# Problem to work on:
Set down the whole listing that follows, precisely as written.

[Data block]

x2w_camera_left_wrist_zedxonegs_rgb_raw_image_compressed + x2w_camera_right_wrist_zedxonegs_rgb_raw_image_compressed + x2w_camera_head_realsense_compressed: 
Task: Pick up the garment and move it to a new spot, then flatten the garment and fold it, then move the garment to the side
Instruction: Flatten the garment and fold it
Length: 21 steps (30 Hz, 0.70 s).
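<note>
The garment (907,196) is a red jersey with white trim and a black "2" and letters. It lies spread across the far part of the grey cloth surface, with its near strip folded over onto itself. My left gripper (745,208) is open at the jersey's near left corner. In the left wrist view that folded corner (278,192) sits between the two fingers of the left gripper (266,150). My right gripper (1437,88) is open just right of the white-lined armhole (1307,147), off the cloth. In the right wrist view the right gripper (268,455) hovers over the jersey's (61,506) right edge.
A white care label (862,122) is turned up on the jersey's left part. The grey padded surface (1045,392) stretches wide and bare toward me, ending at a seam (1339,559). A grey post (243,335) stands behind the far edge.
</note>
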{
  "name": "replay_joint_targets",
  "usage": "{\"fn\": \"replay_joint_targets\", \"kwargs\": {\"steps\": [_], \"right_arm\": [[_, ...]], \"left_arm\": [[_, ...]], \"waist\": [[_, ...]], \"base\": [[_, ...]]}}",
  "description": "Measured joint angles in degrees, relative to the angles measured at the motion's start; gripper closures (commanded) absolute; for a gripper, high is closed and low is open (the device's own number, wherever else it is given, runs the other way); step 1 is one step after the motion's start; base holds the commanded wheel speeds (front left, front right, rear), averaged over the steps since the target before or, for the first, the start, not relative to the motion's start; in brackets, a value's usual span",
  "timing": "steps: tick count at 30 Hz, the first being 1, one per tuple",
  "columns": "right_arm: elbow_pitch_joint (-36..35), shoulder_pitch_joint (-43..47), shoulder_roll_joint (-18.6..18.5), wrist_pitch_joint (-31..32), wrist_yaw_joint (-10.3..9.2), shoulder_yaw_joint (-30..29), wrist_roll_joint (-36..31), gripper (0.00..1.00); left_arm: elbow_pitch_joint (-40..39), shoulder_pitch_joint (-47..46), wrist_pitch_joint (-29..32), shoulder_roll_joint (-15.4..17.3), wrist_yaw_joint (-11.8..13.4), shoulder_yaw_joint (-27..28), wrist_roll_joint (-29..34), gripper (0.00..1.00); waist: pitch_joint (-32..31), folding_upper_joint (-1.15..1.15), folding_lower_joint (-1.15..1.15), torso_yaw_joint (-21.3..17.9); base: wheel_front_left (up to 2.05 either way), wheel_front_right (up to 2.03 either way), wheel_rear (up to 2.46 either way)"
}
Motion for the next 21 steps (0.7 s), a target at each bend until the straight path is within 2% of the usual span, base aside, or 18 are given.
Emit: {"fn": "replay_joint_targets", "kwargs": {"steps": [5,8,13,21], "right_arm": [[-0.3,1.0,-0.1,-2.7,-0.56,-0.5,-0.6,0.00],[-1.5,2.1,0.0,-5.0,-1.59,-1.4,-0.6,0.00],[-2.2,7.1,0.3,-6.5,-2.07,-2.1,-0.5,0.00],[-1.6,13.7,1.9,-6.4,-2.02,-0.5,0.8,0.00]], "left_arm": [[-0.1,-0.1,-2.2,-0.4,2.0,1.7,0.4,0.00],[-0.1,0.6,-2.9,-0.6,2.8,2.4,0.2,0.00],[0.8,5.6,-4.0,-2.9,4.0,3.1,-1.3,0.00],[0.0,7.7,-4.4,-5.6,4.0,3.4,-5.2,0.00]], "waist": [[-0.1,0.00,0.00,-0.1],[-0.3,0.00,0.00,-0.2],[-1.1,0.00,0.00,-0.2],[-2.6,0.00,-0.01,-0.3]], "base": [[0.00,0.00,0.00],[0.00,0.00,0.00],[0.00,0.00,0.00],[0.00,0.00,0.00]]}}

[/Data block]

# Response to this task:
x2w_camera_left_wrist_zedxonegs_rgb_raw_image_compressed + x2w_camera_right_wrist_zedxonegs_rgb_raw_image_compressed + x2w_camera_head_realsense_compressed: 
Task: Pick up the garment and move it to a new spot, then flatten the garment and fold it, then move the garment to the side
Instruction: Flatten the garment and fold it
Length: 21 steps (30 Hz, 0.70 s).
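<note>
The garment (907,196) is a red jersey with white trim and a black "2" and letters. It lies spread across the far part of the grey cloth surface, with its near strip folded over onto itself. My left gripper (745,208) is open at the jersey's near left corner. In the left wrist view that folded corner (278,192) sits between the two fingers of the left gripper (266,150). My right gripper (1437,88) is open just right of the white-lined armhole (1307,147), off the cloth. In the right wrist view the right gripper (268,455) hovers over the jersey's (61,506) right edge.
A white care label (862,122) is turned up on the jersey's left part. The grey padded surface (1045,392) stretches wide and bare toward me, ending at a seam (1339,559). A grey post (243,335) stands behind the far edge.
</note>
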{
  "name": "replay_joint_targets",
  "usage": "{\"fn\": \"replay_joint_targets\", \"kwargs\": {\"steps\": [_], \"right_arm\": [[_, ...]], \"left_arm\": [[_, ...]], \"waist\": [[_, ...]], \"base\": [[_, ...]]}}",
  "description": "Measured joint angles in degrees, relative to the angles measured at the motion's start; gripper closures (commanded) absolute; for a gripper, high is closed and low is open (the device's own number, wherever else it is given, runs the other way); step 1 is one step after the motion's start; base holds the commanded wheel speeds (front left, front right, rear), averaged over the steps since the target before or, for the first, the start, not relative to the motion's start; in brackets, a value's usual span",
  "timing": "steps: tick count at 30 Hz, the first being 1, one per tuple",
  "columns": "right_arm: elbow_pitch_joint (-36..35), shoulder_pitch_joint (-43..47), shoulder_roll_joint (-18.6..18.5), wrist_pitch_joint (-31..32), wrist_yaw_joint (-10.3..9.2), shoulder_yaw_joint (-30..29), wrist_roll_joint (-36..31), gripper (0.00..1.00); left_arm: elbow_pitch_joint (-40..39), shoulder_pitch_joint (-47..46), wrist_pitch_joint (-29..32), shoulder_roll_joint (-15.4..17.3), wrist_yaw_joint (-11.8..13.4), shoulder_yaw_joint (-27..28), wrist_roll_joint (-29..34), gripper (0.00..1.00); waist: pitch_joint (-32..31), folding_upper_joint (-1.15..1.15), folding_lower_joint (-1.15..1.15), torso_yaw_joint (-21.3..17.9); base: wheel_front_left (up to 2.05 either way), wheel_front_right (up to 2.03 either way), wheel_rear (up to 2.46 either way)"
}
Motion for the next 21 steps (0.7 s), a target at each bend until the straight path is within 2% of the usual span, base aside, or 18 are given.
Emit: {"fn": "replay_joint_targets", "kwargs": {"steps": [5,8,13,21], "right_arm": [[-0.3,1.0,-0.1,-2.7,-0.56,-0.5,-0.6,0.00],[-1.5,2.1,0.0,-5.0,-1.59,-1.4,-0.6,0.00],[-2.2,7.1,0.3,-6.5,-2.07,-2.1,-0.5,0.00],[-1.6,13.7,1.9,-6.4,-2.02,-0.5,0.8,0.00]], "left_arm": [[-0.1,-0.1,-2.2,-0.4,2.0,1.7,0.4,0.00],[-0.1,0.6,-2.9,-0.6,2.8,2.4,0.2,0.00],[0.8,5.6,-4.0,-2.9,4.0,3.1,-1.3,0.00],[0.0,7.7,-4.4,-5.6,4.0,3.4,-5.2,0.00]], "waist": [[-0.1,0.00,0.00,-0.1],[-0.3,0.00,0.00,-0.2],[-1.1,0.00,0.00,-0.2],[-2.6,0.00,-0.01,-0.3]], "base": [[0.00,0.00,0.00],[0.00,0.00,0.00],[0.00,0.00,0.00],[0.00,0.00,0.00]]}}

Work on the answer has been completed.